◆ What the task asks ◆
The line containing "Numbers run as" marks the end: quote every line from the start of the records below through it, word for word.

◆ The records ◆

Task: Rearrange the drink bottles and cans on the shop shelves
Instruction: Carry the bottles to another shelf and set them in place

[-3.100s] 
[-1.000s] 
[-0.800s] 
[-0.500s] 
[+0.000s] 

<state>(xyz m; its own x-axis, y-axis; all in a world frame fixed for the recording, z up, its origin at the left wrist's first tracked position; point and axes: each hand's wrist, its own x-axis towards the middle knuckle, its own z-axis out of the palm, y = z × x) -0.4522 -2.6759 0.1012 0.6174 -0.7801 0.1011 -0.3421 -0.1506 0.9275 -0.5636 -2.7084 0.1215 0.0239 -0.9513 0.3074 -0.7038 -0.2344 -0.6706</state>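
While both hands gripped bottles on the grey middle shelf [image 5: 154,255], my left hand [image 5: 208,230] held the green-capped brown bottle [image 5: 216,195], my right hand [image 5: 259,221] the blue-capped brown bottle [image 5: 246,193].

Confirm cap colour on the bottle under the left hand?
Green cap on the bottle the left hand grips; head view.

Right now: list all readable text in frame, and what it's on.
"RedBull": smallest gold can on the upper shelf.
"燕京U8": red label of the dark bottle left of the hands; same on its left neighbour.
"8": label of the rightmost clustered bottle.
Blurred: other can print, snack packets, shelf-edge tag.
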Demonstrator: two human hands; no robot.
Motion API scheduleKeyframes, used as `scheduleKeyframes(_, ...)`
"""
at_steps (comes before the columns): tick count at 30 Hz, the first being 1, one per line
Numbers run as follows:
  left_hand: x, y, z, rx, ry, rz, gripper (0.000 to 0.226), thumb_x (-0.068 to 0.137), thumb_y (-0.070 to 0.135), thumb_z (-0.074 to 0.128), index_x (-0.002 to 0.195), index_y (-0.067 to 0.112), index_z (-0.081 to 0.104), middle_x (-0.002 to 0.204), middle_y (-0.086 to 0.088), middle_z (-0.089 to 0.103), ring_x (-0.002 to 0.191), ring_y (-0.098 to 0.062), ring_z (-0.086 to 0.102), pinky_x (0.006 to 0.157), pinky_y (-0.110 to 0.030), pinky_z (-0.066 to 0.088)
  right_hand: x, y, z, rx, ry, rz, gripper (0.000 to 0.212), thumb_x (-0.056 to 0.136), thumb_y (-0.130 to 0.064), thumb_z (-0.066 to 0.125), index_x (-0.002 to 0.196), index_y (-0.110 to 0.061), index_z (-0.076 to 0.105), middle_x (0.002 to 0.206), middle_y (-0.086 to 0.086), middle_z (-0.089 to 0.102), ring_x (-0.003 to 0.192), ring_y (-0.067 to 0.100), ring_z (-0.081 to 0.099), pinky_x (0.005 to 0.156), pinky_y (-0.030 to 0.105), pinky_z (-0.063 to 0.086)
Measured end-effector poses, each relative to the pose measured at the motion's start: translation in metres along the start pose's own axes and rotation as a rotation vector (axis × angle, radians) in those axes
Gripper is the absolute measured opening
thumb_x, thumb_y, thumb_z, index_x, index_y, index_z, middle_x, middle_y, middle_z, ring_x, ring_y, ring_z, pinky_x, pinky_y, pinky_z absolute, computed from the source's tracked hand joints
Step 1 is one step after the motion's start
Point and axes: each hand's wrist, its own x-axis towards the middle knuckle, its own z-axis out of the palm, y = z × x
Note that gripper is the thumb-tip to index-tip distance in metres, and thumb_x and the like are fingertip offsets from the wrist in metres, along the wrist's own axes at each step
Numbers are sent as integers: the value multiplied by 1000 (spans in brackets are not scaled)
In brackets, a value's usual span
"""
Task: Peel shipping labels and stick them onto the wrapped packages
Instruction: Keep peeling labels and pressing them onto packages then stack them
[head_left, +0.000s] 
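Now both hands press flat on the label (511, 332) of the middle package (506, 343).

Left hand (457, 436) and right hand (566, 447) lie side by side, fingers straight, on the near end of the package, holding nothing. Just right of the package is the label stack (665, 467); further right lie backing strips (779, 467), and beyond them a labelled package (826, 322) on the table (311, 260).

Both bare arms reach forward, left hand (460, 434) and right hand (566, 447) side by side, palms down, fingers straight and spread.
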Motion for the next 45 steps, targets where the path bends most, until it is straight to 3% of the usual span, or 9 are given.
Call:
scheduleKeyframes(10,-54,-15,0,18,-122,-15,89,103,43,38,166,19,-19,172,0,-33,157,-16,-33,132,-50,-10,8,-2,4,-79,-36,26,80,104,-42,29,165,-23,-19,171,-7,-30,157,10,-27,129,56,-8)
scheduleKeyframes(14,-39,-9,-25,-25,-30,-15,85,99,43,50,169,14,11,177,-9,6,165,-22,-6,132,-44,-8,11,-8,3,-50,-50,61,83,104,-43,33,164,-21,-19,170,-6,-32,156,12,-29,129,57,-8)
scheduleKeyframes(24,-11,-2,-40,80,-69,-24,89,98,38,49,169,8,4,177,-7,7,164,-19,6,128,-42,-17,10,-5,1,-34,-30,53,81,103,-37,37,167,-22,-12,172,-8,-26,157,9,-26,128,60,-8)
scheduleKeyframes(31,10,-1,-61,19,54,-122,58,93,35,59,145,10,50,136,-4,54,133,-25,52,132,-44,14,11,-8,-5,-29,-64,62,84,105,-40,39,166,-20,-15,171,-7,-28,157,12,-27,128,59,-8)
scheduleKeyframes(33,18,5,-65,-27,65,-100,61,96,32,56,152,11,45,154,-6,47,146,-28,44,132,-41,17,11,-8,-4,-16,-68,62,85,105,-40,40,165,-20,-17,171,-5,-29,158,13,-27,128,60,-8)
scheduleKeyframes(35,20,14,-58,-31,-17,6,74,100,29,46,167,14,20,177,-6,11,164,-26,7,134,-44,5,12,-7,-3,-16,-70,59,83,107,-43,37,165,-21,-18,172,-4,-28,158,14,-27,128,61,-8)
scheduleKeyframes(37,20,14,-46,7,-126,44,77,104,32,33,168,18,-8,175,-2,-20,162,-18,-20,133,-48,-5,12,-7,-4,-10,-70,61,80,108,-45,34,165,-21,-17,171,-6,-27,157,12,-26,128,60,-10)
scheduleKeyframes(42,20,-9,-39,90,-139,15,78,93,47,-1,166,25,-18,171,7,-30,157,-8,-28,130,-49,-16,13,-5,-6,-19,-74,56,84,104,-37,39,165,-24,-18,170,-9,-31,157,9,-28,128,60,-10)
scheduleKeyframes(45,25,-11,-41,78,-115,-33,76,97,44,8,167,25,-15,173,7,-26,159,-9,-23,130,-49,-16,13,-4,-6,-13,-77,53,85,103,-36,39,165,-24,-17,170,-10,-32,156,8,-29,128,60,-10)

◆ Output of the task ◆
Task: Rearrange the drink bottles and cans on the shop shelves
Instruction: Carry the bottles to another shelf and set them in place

[-3.100s] 
[-1.000s] 
[-0.800s] 
[-0.500s] 
[+0.000s] 

<state>(xyz m; its own x-axis, y-axis; all in a world frame fixed for the recording, z up, its origin at the left wrist's first tracked position; point and axes: each hand's wrist, its own x-axis towards the middle knuckle, its own z-axis out of the palm, y = z × x) -0.4522 -2.6759 0.1012 0.6174 -0.7801 0.1011 -0.3421 -0.1506 0.9275 -0.5636 -2.7084 0.1215 0.0239 -0.9513 0.3074 -0.7038 -0.2344 -0.6706</state>
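While both hands gripped bottles on the grey middle shelf [image 5: 154,255], my left hand [image 5: 208,230] held the green-capped brown bottle [image 5: 216,195], my right hand [image 5: 259,221] the blue-capped brown bottle [image 5: 246,193].

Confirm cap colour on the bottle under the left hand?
Green cap on the bottle the left hand grips; head view.

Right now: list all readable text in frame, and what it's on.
"RedBull": smallest gold can on the upper shelf.
"燕京U8": red label of the dark bottle left of the hands; same on its left neighbour.
"8": label of the rightmost clustered bottle.
Blurred: other can print, snack packets, shelf-edge tag.
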Demonstrator: two human hands; no robot.
Motion API scheduleKeyframes, used as `scheduleKeyframes(_, ...)`
"""
at_steps (comes before the columns): tick count at 30 Hz, the first being 1, one per line
Numbers run as follows:

The full output has been given.